Aim: To determine whether visceral fat reduction in connection with bariatric surgery could improve weight loss and metabolic profile of obese subjects.
Patients and methods: In a one-center, randomized and controlled pilot trial we assigned 50 subjects with severe obesity (body mass index >35 kg/m(2)) to either adjustable gastric banding (AGB) alone (11 men and 14 women), or AGB plus surgical removal of the total greater omentum (11 men and 14 women). The patients were followed at regular intervals for 2 y and examined at 0 and 24 months with respect to body composition and metabolic profile.
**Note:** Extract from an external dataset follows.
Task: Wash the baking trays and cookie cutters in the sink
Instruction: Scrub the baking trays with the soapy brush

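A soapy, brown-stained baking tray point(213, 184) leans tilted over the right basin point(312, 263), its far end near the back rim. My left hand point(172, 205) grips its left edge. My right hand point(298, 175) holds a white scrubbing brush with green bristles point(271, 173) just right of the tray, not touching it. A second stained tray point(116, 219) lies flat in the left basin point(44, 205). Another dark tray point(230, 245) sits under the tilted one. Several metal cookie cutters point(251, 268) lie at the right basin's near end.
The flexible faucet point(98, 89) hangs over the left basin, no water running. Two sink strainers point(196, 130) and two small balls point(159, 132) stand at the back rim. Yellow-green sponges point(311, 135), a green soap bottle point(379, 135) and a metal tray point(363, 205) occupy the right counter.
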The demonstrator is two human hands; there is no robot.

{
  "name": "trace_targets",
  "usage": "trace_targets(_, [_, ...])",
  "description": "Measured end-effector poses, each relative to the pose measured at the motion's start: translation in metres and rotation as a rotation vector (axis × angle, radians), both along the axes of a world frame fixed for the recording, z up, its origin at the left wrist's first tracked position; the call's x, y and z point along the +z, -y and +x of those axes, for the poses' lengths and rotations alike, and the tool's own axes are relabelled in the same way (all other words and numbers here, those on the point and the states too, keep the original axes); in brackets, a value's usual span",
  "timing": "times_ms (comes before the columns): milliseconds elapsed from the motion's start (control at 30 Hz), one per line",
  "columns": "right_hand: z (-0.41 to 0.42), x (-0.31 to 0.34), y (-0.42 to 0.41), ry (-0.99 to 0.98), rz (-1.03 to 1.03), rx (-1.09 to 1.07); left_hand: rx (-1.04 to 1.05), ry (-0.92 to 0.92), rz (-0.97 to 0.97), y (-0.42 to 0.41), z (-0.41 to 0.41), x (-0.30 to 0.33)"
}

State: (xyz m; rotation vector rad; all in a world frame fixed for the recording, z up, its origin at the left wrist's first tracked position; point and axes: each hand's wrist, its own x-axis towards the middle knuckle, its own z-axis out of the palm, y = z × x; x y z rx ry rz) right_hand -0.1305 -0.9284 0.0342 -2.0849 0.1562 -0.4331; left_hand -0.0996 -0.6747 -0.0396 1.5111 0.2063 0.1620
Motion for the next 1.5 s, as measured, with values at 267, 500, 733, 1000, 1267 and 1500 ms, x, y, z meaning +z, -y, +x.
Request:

Results: No significant differences between control and omentectomized patients were observed at baseline. The removed greater omentum constituted 0.8+/-0.4% (mean+/-s.d.) of total body fat. At 2 y follow-up there was an expected decrease in body weight and an improvement in metabolic profile in both groups. Although omentectomized subjects tended to lose more weight than control subjects the difference was not statistically significant and changes in waist-to-hip ratio and saggital diameter did not differ between groups. However, the improvements in oral glucose tolerance, insulin sensitivity and fasting plasma glucose and insulin were 2-3 times greater in omentectomized as compared to control subjects (P from 0.009 to 0.04), which was statistically independent of the loss in body mass index. No differences in blood lipids between the groups were recorded. No adverse effects related to omentectomy were observed.
Conclusions: Omentectomy, when performed together with AGB, has significant positive and long-term effects on the glucose and insulin metabolic profiles in obese subjects.